Media contact: Savannah Koplon
Curtis A. Carver Jr., Ph.D., vice president and chief information officer at the University of Alabama at Birmingham, has been named the national CIO of the year in the nonprofit/public sector category at the InspireCIO ORBIE awards.
In accepting the award, Carver highlighted his fellow nominees, his technology team and business partners at UAB, who work daily to alter the trajectory of lives through education.
“This isn’t about me,” Carver told those gathered at the national ORBIE Awards ceremony in Atlanta, Georgia, in July 2022. “My piece in this is the team I recruited, the team I’ve mentored, and the amazing work they do to transform lives and, during the pandemic, to save lives.”
Carver’s honor follows a statewide award from AlabamaCIO and CIO 100 in 2021.
“This is well-deserved recognition of Dr.

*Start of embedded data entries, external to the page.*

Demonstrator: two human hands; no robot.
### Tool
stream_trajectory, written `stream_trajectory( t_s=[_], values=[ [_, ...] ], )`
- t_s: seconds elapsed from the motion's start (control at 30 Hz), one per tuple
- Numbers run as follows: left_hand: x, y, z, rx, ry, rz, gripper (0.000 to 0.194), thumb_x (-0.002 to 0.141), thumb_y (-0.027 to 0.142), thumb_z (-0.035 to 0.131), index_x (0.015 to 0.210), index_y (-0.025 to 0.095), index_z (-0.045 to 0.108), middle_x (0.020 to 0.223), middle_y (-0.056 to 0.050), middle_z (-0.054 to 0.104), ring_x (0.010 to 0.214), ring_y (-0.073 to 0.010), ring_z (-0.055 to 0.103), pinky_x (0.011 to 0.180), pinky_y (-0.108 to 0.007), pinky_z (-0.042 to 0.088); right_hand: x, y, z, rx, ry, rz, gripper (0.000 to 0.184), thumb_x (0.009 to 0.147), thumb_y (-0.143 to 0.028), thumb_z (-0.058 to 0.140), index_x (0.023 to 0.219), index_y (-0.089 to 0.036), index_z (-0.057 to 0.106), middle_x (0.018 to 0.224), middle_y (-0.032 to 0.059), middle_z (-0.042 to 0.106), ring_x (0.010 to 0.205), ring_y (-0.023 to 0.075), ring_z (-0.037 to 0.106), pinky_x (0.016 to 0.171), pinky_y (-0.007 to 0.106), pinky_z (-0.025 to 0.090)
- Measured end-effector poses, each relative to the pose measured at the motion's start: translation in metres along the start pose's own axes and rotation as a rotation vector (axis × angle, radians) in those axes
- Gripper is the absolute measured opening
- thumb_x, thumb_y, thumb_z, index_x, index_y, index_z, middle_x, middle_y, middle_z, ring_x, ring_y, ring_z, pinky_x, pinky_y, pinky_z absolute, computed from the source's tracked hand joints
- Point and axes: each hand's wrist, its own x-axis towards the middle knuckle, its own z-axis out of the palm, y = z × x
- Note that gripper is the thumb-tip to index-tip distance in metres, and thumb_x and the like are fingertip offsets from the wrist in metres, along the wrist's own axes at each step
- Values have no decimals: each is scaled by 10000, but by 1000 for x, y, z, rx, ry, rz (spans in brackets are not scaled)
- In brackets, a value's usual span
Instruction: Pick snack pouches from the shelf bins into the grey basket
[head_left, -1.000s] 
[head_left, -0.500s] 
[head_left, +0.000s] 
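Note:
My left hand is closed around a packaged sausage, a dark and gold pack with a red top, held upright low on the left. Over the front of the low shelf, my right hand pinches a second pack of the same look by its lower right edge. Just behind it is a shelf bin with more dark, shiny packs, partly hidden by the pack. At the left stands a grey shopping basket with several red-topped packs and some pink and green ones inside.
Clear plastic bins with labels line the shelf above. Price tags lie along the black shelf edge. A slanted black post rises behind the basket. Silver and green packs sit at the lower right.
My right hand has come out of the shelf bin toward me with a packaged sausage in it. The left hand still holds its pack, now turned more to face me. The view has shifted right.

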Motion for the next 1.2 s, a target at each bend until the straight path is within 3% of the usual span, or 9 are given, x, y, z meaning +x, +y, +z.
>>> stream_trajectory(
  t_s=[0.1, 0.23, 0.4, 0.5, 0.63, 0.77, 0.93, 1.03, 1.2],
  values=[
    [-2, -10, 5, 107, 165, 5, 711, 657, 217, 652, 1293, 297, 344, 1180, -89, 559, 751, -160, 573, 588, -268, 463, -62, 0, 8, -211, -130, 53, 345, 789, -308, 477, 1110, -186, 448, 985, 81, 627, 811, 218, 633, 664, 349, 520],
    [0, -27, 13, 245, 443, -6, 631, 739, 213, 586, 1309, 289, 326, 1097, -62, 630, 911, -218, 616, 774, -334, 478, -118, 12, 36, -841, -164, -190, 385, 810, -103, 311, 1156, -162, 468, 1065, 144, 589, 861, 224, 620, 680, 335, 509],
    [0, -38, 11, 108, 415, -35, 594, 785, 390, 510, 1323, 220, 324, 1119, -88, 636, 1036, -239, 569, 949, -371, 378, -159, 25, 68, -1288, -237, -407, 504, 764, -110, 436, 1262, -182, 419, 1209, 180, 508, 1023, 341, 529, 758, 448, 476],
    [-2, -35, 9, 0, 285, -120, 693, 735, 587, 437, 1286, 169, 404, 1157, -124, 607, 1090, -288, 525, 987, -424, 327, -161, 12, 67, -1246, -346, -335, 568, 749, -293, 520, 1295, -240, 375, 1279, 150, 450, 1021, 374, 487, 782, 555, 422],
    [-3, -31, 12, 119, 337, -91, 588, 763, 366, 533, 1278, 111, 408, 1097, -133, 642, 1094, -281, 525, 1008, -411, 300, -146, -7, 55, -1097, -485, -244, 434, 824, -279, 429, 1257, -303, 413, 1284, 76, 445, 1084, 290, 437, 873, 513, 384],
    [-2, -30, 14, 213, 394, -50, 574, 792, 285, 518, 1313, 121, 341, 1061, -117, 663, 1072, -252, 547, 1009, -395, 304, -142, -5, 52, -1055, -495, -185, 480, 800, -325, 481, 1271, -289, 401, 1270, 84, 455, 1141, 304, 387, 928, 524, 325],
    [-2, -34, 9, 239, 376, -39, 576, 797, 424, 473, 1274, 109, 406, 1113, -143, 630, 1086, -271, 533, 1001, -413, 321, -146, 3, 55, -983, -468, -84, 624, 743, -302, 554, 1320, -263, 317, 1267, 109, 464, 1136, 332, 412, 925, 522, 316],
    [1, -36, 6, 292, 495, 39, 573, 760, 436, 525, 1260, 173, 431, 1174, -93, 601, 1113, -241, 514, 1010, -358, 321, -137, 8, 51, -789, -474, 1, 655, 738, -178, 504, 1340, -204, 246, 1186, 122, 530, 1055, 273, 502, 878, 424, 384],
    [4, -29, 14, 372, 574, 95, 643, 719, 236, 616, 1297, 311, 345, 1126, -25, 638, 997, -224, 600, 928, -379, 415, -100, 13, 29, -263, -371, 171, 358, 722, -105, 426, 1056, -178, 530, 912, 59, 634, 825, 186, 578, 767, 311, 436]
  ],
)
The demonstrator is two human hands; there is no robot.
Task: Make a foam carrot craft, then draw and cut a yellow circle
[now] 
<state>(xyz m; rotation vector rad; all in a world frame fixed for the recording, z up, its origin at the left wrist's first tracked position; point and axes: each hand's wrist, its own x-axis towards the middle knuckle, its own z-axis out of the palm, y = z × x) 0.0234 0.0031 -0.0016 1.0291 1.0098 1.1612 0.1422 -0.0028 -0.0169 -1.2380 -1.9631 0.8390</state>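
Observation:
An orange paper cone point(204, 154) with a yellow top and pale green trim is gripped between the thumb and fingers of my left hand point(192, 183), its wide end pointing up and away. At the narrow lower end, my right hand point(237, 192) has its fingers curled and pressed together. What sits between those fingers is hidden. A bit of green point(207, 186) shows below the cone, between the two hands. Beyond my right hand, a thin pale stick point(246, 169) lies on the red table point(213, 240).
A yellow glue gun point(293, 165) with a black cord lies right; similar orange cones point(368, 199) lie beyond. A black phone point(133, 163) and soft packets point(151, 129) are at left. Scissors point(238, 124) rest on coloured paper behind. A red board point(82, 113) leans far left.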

Carver’s outstanding leadership of our IT enterprise, which remains on the very leading edge and among the best in the nation,” said UAB President Ray L. Watts, M.D. “He and his talented team are continually innovating — in terms of our infrastructure, operations and client satisfaction — to the benefit of every department on our campus, helping UAB to thrive and excel in all pillars of our mission.”
InspireCIO Leadership Network is the country’s preeminent executive peer leadership network of chief information officers. At their annual ORBIE Awards, finalists and winners are selected by an independent peer review process, with selection based on leadership and management effectiveness, business value created by technology innovation, and engagement in industry and community endeavors.
UAB IT continues to innovate and transform the university, working in partnership with distributed and central leaders, as well as the Alabama technology community. UAB IT catalogs wins for campus annually, aiming for at least 100 innovations per year. Since Carver’s tenure began at UAB in June 2015, the department has introduced more than 800 wins for the UAB community.
“We use only one word to describe our interactions with customers,” Carver said. “If it does not delight, we aimed too low.”